The six modules are distributed across the province. The lack of any clear spatial pattern suggests a potentially important role for local factors (including water quality and biotic interactions) in driving community differentiation. We can also plot the participation coefficients of each site, which is a measure of among-module connectivity (Guimerà & Amaral 2005). Generally, higher participation coefficients indicate transitional zones in spatially structured data.

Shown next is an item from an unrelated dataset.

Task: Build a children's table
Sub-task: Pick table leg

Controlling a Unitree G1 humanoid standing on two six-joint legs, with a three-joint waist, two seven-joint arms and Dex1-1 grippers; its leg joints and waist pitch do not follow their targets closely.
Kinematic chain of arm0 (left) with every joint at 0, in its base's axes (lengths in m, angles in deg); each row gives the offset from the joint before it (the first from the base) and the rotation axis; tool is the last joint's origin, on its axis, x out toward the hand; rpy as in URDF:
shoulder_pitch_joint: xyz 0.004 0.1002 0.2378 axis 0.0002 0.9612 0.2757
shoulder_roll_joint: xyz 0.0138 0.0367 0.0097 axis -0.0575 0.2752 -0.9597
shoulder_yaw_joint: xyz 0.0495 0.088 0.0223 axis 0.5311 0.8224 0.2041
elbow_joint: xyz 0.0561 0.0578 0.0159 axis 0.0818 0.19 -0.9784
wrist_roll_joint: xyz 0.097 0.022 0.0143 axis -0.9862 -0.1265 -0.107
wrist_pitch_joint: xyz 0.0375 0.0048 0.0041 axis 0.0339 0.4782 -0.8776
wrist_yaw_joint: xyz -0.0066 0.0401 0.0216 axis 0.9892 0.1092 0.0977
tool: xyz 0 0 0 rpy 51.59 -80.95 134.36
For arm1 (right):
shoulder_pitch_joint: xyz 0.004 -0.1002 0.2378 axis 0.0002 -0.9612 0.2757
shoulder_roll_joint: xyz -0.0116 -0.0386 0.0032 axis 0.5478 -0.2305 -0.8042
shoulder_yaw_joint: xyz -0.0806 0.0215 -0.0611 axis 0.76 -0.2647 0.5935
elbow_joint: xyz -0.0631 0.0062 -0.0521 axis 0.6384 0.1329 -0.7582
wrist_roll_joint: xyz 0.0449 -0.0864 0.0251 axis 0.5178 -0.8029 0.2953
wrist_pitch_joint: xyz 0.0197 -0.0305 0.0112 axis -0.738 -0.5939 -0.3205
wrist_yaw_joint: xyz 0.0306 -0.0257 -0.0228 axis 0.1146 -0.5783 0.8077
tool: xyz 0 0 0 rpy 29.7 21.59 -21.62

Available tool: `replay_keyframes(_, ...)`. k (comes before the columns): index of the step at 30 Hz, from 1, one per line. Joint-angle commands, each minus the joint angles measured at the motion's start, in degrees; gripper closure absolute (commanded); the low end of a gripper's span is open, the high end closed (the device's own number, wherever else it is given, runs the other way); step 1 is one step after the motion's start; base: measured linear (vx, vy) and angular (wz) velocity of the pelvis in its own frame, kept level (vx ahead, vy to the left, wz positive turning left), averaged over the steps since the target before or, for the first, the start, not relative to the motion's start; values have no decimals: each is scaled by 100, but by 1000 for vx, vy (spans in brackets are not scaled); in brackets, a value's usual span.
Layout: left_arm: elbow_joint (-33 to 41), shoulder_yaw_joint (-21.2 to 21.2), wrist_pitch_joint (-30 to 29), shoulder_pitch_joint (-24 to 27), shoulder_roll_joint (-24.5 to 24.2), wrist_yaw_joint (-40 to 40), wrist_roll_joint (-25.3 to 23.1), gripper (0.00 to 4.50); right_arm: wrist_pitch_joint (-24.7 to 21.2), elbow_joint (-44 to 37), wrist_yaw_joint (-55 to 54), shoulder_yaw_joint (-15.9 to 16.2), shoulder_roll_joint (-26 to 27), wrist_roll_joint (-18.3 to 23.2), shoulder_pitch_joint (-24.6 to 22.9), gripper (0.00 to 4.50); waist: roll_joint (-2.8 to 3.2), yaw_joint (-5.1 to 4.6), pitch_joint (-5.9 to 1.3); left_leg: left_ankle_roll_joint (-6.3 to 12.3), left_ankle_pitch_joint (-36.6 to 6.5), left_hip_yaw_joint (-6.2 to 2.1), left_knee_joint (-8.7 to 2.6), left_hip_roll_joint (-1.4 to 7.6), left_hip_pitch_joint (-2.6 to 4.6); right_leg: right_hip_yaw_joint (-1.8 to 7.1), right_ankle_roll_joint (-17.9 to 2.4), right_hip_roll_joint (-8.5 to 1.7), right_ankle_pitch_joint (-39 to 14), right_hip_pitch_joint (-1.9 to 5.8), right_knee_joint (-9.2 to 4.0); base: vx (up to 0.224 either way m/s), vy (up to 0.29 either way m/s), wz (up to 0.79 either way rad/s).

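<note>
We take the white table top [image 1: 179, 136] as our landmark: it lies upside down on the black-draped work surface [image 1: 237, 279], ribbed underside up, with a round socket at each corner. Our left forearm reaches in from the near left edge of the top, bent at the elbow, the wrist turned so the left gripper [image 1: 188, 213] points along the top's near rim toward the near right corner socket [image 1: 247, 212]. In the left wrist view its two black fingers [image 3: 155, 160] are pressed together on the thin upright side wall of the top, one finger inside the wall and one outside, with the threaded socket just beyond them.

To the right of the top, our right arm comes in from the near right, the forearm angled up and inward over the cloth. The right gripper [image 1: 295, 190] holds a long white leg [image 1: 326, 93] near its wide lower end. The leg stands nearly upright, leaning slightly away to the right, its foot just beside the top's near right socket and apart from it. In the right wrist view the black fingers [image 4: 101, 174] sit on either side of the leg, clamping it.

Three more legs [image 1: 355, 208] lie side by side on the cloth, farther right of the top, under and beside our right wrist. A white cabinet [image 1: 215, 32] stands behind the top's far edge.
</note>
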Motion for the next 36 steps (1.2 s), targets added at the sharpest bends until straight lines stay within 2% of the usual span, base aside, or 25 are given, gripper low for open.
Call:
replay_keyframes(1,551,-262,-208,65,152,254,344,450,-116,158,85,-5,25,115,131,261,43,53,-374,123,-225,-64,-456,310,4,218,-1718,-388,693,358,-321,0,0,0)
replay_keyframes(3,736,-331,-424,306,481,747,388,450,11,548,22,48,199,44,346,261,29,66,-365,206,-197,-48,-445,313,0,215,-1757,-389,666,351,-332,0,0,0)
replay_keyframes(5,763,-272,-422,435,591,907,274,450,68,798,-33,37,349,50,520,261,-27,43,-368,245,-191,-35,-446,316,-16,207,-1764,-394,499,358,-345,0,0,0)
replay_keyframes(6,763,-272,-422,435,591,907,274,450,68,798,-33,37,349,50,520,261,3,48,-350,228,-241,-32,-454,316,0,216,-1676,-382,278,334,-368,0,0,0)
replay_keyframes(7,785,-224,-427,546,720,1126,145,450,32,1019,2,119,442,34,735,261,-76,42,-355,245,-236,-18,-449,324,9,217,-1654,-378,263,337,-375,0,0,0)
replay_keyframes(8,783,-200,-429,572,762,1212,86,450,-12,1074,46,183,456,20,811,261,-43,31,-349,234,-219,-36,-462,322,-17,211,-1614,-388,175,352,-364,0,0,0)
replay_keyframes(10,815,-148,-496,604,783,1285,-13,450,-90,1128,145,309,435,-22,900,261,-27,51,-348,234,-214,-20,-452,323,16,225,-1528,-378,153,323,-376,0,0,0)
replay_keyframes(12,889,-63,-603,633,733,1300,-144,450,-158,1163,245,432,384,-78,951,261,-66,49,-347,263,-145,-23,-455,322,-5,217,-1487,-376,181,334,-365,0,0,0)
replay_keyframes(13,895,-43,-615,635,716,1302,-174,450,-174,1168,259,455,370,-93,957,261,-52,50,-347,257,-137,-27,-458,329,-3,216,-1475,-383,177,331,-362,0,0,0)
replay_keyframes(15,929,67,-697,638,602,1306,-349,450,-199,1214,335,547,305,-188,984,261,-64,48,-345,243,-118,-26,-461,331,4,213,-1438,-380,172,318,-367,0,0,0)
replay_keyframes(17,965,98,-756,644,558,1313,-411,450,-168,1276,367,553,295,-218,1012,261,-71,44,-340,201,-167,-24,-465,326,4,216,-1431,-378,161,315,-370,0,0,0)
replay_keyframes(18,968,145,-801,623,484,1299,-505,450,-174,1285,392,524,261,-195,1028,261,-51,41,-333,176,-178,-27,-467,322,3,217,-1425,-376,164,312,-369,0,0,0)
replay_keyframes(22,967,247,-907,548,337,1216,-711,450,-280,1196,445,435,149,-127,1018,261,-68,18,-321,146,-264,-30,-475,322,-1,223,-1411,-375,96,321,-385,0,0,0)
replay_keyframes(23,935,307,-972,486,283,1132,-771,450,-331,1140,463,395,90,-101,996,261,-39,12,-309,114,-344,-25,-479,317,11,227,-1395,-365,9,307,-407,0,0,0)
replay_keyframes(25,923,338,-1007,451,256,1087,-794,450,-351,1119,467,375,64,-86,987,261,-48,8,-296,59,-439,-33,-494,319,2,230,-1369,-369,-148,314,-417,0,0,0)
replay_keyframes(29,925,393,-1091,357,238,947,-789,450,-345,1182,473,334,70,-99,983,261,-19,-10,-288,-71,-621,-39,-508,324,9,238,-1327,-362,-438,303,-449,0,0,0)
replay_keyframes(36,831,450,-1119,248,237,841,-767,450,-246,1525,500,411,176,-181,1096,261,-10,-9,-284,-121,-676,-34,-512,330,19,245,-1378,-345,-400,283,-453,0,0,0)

# Plot binary participation coefficient map
bin.site.pc.map <- ggmap(basemap, maprange = TRUE) +
  geom_point(data = bin.DIRT.site.mods, aes(-Longitude, Latitude, color = c), shape = 16, size = 3) +
  geom_point(data = bin.DIRT.site.mods, aes(-Longitude, Latitude), color = "black", shape = 1, size = 3) +
  scale_x_continuous("Longitude", breaks = c(-120, -115, -110), 
                     labels = c("-120", "-115", "-110"), limits = c(-120, -110)) +
  scale_y_continuous("Latitude", breaks = c(49, 54, 59), 
                     labels = c("49", "54", "59"), limits = c(49, 59.7)) +
  labs(color = "Participation\ncoefficient", title = "Unweighted site modules") +
  scale_colour_gradientn(colours = terrain.colors(10)) +
  scalebar(x.min = attr(basemap, "bb")[[2]],
           y.min = attr(basemap, "bb")[[1]],
           x.max = attr(basemap, "bb")[[4]],
           y.max = attr(basemap, "bb")[[3]],
           dist = 100, anchor = c(x = -119.6, y = 49.6), transform = T, 
           location = "bottomleft", st.size = 3, st.dist = 0.032, dist_unit = "km") +
  theme(panel.border = element_rect(colour = "black", fill = NA),
        plot.title = element_text(hjust = 0.5),
        legend.key = element_rect(fill = "white"))
north2(bin.site.pc.map, x = 0.9, y = 0.9, symbol = 16)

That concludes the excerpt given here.